### Task item
The whole listing, except its pictures, is to be repeated exactly.

═══

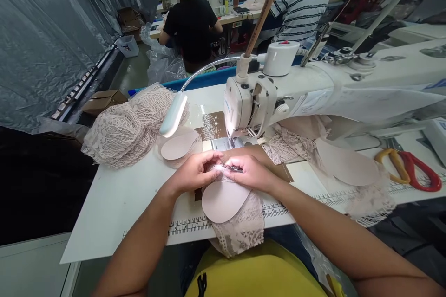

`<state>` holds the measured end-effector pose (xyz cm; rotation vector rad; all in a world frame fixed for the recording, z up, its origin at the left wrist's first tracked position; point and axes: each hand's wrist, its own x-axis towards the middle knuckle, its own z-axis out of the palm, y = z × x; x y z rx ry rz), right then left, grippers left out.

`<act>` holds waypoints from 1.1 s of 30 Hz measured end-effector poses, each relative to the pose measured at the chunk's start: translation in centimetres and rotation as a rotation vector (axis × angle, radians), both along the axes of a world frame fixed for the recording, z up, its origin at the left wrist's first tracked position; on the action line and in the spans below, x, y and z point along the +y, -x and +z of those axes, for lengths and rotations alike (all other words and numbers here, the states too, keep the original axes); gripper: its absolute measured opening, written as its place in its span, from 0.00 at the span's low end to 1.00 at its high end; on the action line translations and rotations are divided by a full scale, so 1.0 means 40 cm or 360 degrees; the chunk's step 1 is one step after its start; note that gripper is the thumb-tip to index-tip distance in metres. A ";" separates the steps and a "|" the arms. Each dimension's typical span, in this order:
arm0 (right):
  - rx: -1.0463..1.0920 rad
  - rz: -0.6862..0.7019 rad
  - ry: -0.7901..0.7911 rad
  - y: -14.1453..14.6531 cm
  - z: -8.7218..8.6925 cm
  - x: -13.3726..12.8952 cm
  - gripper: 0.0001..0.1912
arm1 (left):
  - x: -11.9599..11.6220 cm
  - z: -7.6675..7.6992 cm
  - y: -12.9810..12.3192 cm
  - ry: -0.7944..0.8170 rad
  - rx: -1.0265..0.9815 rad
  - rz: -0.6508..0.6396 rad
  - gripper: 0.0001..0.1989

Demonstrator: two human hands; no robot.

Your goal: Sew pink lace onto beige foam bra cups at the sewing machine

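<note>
In front of the sewing machine's needle, my left hand (pixel 197 172) pinches the upper edge of a beige lace piece (pixel 240 227) between thumb and fingers. A smooth oval bra cup pad (pixel 225 202) lies on that lace, just below my hands. My right hand (pixel 253 174) is closed on small dark metal thread snips (pixel 232 167), their tip pointing left toward the lace edge. The thumb of this hand also rests by the lace. The fingers partly hide the snips and the fabric edge. The sewing machine (pixel 244 102) stands right behind both hands, its needle area lit.
Stacked lace cups (pixel 121 132) and another oval pad (pixel 179 145) lie to the left, under a lamp (pixel 174 113). Rightward are more lace and a pad (pixel 348 162), then scissors (pixel 411 169) with yellow and red handles. A printed ruler (pixel 188 226) runs along the table's front edge. Two people sit beyond.
</note>
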<state>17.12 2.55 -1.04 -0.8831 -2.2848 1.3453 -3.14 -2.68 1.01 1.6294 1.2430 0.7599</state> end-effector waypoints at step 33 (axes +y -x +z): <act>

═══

### Task output
`<state>` holds the measured end-effector pose (xyz cm; rotation vector rad; all in a world frame fixed for the recording, z up, its origin at the left wrist's first tracked position; point and axes: each hand's wrist, its own x-axis towards the middle knuckle, its own z-axis out of the palm, y = z × x; x y z rx ry rz), right then left, grippers left out.

`<act>` holds waypoints from 1.1 s of 30 Hz measured end-effector poses, each relative to the pose measured at the chunk's start: translation in centimetres and rotation as a rotation vector (axis × angle, radians), both along the axes of a world frame fixed for the recording, z up, its origin at the left wrist's first tracked position; on the action line and in the spans below, x, y and z point along the +y, -x and +z of those axes, for lengths and rotations alike (all other words and numbers here, the states too, keep the original axes); gripper: its absolute measured opening, written as its place in its span, from 0.00 at the span's low end to 1.00 at its high end; on the action line translations and rotations are divided by a full scale, so 1.0 means 40 cm or 360 degrees; the chunk's step 1 is one step after its start; note that gripper is the thumb-tip to index-tip distance in metres. A ";" separates the steps and a "|" the arms. Each dimension's typical span, in this order:
arm0 (right):
  - rx: -1.0463..1.0920 rad
  - rz: -0.6862..0.7019 rad
  - ry: -0.7901..0.7911 rad
  - y: -14.1453..14.6531 cm
  - z: -8.7218..8.6925 cm
  - x: -13.3726..12.8952 cm
  - gripper: 0.0001..0.1912
arm1 (left):
  - x: -11.9599..11.6220 cm
  - z: -7.6675..7.6992 cm
  - y: -12.9810..12.3192 cm
  - ry: -0.7944..0.8170 rad
  - rx: -1.0265..0.9815 rad
  - rz: -0.6508..0.6396 rad
  - gripper: 0.0001..0.1989

Demonstrator: two human hands; no robot.

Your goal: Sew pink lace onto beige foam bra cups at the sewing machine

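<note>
In front of the sewing machine's needle, my left hand (pixel 197 172) pinches the upper edge of a beige lace piece (pixel 240 227) between thumb and fingers. A smooth oval bra cup pad (pixel 225 202) lies on that lace, just below my hands. My right hand (pixel 253 174) is closed on small dark metal thread snips (pixel 232 167), their tip pointing left toward the lace edge. The thumb of this hand also rests by the lace. The fingers partly hide the snips and the fabric edge. The sewing machine (pixel 244 102) stands right behind both hands, its needle area lit.
Stacked lace cups (pixel 121 132) and another oval pad (pixel 179 145) lie to the left, under a lamp (pixel 174 113). Rightward are more lace and a pad (pixel 348 162), then scissors (pixel 411 169) with yellow and red handles. A printed ruler (pixel 188 226) runs along the table's front edge. Two people sit beyond.
</note>
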<state>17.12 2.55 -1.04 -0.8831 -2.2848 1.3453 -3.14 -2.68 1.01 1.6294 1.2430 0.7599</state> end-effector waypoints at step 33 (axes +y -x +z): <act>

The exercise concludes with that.